Marcos Falopa

Personal information
- Full name: Marcos Antonio Falopa
- Date of birth: 2 April 1949 (age 76)
- Place of birth: Brazil

Senior career*
- Years: Team / Apps / (Gls)
- 1961–1963: Palmeiras (futsal)
- 1964–1966: Palmeiras
- 1970–1971: São Caetano
- 1972–1975: Universidade de Santo Andre

Managerial career
- 1974–1975: Comercial FC
- 1977–1978: Marília AC
- 1979–1982: Al-Khor SC
- 1983–1985: Manama Club
- 1985–1986: Al Shabab
- 1986–1988: Brazil (assistant)
- 1989–1990: Tonnerre
- 1990: Palmeiras
- 1991–1992: Nagoya Grampus
- 1993–1994: Mogi Mirim
- 1994–1995: Santos (Technical Director)
- 1995–2002: CONCACAF (Technical Director)
- 2002–2004: South Africa (Technical Director)
- 2005–2006: Oman (Technical Manager of Youth Team)
- 2007–2009: Myanmar
- 2011: Football Sports Integration & Football Academy, Italy
- 2011–2012: Rieti
- 2012: Coaching Director, ABTF (Brazil)
- 2013: East Bengal
- 2014–2015: Barbados

= Marcos Falopa =

Brazilian football manager (born 1949)

Marcos Antonio Falopa (born 2 April 1949) is a Brazilian football manager.
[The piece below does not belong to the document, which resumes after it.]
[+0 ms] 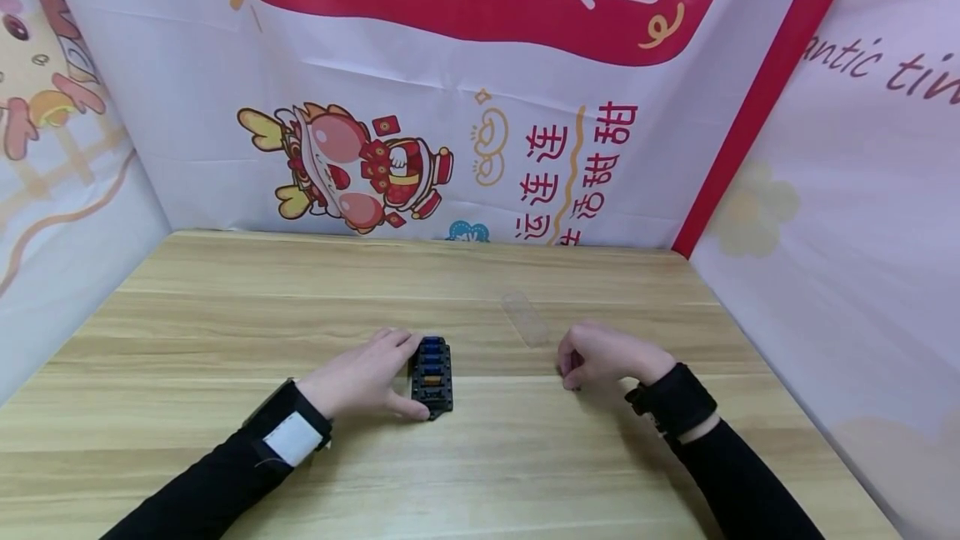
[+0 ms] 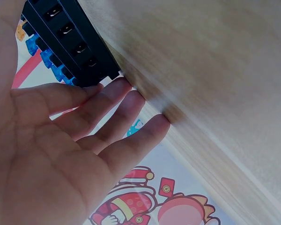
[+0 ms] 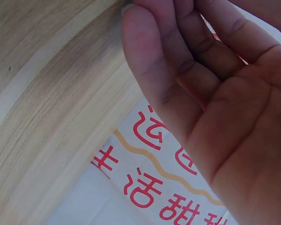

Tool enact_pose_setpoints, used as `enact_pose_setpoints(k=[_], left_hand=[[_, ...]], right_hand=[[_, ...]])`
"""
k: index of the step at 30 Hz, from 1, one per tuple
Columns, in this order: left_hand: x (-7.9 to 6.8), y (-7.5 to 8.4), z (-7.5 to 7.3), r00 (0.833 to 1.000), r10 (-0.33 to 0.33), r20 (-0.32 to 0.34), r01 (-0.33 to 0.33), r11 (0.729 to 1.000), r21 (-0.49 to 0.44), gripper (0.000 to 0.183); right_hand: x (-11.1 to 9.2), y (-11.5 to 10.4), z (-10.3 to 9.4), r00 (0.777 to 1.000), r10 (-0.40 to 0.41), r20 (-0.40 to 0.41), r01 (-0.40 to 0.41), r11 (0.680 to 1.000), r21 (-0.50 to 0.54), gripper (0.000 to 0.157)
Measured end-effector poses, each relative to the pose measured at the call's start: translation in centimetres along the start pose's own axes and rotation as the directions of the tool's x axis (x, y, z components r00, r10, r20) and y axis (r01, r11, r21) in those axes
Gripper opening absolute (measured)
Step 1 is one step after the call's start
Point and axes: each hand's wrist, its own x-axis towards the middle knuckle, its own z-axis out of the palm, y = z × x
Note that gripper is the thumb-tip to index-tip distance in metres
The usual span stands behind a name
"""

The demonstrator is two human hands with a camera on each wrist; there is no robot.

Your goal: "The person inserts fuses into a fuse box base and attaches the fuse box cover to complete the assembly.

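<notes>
A black fuse box (image 1: 442, 390) lies on the wooden table, with a row of blue fuses and an orange one showing in it. My left hand (image 1: 367, 377) holds it from the left, thumb at the near end and fingertips at the far end. In the left wrist view the index finger touches the end of the black box (image 2: 68, 40), and the other fingers stretch past it. My right hand (image 1: 600, 354) is low over the table at the right, fingers curled in towards the thumb. Its fingertips are hidden, and I cannot tell whether they pinch something small.
A clear plastic cover (image 1: 527, 319) lies flat on the table (image 1: 480, 473), just beyond and left of my right hand. A printed cloth (image 1: 420, 65) hangs along the table's back edge, and more cloth (image 1: 840, 273) borders the right side.
</notes>
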Motion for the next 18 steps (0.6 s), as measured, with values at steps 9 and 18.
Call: enact_pose_setpoints(k=[9, 18], left_hand=[[0.08, -0.11, 0.08, 1.0, 0.008, -0.008, -0.008, 1.0, 0.011, 0.108], [0.17, -0.23, 0.19, 1.0, 0.017, -0.012, -0.017, 1.0, 0.02, 0.109]], right_hand=[[-0.11, 0.04, 0.14, 1.0, 0.019, 0.024, -0.018, 1.0, -0.014, 0.014], [-0.34, 0.1, -0.09, 1.0, -0.002, 0.031, 0.001, 1.0, 0.03, 0.015]])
Falopa, who played for Palmeiras and Sao Caetano, is a qualified adviser and coaching instructor accredited by FIFA. Having graduated with a bachelor's degree in Sports & Physical Education, Falopa also earned a master's degree in Football from the University of São Paulo, and a UEFA Pro Coaching License (A). He has more than 35 years of experience in football.

==Playing career==
Marcos Falopa grew up in São Paulo, where he played futsal professionally from 1961 to 1963 before moving on to football. He was a professional in Botafogo’s B team in Rio de Janeiro before moving to Sao Caetano in the first division, where he played from 1970 to 1971.

==Managerial and administrative career==

===Early career===
After retiring, he enrolled at University of São Paulo and trained to become a coach. Since then, he has visited more than 100 countries to teach football. His most prominent coaching assignment was during 1986 through 1988, when he was the assistant manager of Brazil's national team. In 1995, Jack Warner hired Marcos Falopa to the position of CONCACAF Technical Director.
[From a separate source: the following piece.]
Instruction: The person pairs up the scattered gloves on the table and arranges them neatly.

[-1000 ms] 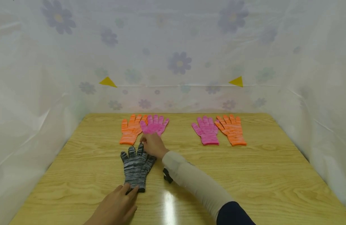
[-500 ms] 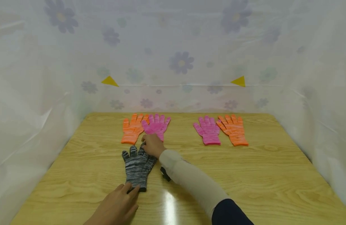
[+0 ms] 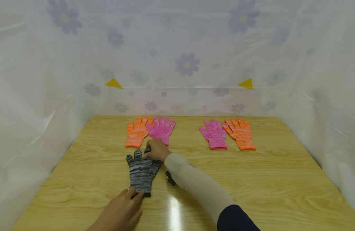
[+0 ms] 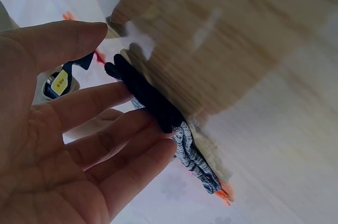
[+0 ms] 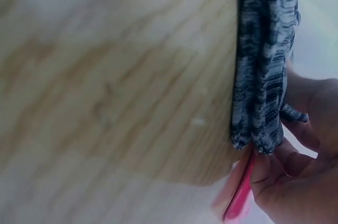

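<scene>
- A black-and-grey knit glove (image 3: pixel 140 176) is lying on the desk (image 3: pixel 270 183), its glove fingers pointing toward the far edge and its dark cuff facing the person.
- The left hand (image 3: pixel 118 210) is resting its fingertips on that cuff; its fingers are reaching out fairly straight, slightly apart, with the thumb standing clear of them.
- The right hand (image 3: pixel 157 150) is bending over the far end of the same glove, its fingers curling in and pinching one glove finger against the thumb.
- A beige sleeve (image 3: pixel 199 181) is covering the right forearm.
- Just beyond the right hand, a pink glove (image 3: pixel 162 131) is lying partly over an orange glove (image 3: pixel 135 134).
- Farther right, a second pink glove (image 3: pixel 215 136) is lying beside a second orange glove (image 3: pixel 241 136), their edges overlapping slightly.
- Behind the desk, a pale flower-patterned sheet (image 3: pixel 166 41) is hanging.
</scene>
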Motion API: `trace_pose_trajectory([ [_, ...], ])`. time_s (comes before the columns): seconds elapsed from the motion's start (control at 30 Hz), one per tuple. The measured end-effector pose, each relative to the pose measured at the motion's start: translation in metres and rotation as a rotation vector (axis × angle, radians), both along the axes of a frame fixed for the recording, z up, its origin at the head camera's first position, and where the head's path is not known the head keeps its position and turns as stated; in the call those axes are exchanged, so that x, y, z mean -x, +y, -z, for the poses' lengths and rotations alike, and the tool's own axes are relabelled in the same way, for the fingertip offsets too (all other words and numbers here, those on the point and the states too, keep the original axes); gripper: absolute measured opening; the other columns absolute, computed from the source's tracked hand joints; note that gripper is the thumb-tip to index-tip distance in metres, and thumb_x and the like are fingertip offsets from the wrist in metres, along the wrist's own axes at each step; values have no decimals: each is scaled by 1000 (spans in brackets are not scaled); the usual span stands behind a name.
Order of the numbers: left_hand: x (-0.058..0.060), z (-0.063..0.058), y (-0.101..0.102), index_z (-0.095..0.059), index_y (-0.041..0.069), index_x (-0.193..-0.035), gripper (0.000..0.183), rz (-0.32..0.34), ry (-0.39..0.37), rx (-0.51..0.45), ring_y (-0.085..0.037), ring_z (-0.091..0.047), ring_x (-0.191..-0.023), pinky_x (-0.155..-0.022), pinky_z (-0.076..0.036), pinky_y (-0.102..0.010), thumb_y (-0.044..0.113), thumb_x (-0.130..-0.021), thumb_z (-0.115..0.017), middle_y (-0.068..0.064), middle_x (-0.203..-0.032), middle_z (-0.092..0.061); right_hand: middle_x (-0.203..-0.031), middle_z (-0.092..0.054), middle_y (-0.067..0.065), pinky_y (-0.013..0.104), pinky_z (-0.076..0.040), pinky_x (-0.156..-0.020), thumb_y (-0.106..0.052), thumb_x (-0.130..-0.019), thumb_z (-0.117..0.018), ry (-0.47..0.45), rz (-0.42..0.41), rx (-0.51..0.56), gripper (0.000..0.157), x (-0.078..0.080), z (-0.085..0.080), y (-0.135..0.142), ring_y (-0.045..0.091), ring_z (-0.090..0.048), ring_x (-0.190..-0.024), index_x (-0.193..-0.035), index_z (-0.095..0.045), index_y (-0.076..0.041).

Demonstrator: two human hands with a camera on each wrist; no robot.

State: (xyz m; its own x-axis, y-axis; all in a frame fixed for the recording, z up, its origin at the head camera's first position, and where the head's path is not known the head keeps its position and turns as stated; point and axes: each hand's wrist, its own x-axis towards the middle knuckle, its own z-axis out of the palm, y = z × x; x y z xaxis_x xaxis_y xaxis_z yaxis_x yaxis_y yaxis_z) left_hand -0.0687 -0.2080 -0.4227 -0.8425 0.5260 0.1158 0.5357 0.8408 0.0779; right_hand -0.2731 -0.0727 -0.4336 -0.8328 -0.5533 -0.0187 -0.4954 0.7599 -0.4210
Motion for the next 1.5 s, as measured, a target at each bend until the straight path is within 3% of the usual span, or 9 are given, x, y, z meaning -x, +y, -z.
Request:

===South Africa, Oman, and Myanmar===
On 30 October 2002, Falopa was appointed technical director of the South African Football Association with a four-year contract. However, he resigned the post in 2004.

On 24 July 2005, he became the manager of Oman's under-17 national team with a one-year contract. In April 2007, he became the manager of the Myanmar national football team. During his regime, Myanmar's national team triumphed in the six-country Third Grand Royal Challenge Cup soccer tournament, hosted by Myanmar in November 2008, one year after finishing runners-up in both the 39th Merdeka football tournament in Malaysia in August 2007 and the 24th Southeast Asian (SEA) Games in Thailand in December 2007. His contract ended in December 2008.

===East Bengal===
On 12 June 2013, Falopa succeeded Trevor Morgan as the manager of East Bengal ahead of John van Loen and Rodolfo Zapata. He was assisted by his son Americo Falopa as the goalkeeping coach and physical trainer. His first assignment was to maintain the club's winning run in the AFC Cup. He was also approached by rivals Mohun Bagan to become the technical director of their youth academy. The father-son duo joined the team, known by their colours, Red and Gold, in July.
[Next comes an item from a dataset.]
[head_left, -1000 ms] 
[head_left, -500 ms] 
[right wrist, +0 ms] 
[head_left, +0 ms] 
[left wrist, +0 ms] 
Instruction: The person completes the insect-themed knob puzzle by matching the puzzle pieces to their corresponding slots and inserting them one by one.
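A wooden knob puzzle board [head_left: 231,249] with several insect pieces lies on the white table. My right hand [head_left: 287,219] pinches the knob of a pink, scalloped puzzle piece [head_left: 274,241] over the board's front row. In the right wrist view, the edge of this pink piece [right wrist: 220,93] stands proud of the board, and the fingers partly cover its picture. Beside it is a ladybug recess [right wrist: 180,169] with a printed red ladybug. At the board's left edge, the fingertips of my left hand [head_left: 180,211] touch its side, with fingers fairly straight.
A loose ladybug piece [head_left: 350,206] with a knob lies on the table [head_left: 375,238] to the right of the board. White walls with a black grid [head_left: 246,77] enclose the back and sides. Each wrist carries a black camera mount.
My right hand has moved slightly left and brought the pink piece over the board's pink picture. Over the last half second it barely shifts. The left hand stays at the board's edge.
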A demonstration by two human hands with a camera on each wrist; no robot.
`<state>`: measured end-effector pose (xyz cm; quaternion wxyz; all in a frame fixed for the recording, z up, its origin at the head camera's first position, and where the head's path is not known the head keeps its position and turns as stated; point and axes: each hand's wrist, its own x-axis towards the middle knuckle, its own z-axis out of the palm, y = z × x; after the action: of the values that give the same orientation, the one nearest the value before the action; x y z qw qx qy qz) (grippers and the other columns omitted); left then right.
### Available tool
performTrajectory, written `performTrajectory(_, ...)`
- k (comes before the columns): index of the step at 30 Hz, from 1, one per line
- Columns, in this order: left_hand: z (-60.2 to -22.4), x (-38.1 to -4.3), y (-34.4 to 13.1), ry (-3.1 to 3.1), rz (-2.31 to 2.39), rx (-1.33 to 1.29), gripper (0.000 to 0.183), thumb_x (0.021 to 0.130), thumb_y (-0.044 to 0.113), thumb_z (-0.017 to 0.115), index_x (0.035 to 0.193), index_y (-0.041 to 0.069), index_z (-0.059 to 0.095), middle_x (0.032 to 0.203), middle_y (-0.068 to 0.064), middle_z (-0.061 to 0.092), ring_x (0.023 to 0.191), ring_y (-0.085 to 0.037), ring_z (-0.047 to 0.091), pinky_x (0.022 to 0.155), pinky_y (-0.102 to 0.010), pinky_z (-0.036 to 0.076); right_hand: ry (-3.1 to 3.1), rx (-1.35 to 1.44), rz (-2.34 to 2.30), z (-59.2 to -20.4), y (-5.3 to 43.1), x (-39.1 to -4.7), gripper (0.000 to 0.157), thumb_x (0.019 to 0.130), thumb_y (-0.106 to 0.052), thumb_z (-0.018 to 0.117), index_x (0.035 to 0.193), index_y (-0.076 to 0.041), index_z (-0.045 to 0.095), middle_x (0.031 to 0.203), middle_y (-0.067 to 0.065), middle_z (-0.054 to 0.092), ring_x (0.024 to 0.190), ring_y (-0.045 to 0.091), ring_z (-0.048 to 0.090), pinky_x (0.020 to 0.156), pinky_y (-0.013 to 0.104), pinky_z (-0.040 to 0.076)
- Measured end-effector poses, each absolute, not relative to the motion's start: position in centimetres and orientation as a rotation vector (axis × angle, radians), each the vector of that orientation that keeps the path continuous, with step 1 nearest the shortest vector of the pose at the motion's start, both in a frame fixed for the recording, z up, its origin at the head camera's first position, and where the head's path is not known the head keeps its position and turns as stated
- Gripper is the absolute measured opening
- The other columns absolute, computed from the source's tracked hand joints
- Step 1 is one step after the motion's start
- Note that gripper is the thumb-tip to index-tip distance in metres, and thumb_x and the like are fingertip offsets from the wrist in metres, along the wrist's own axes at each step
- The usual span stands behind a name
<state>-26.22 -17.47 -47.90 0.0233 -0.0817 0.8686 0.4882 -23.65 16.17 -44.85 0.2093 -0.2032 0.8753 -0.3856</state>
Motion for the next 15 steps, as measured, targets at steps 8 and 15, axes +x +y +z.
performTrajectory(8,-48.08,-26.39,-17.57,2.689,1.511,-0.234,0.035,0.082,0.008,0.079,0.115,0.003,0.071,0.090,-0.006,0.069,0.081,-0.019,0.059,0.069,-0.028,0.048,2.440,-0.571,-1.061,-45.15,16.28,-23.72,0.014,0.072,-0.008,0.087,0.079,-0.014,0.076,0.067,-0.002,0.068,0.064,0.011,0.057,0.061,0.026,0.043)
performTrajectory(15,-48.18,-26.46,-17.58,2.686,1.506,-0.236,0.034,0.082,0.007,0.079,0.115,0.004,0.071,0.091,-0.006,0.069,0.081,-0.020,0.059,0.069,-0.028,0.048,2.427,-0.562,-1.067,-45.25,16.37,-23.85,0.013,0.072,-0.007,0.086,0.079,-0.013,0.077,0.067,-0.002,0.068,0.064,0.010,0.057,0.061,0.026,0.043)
He won his first match against Semen Padang of Indonesia in the 2013 AFC Cup semi-final, maintaining the team's winning streak.

Falopa resigned from his position at East Bengal on 13 November 2013; Armando Colaco replaced him the next day.

===Barbados===
Falopa was appointed Technical Director of the Barbados Football Association and Head Coach of the Barbados team in 2014 and remained there a year, until his resignation following the elimination in the second round of qualifying for the FIFA World Cup 2018.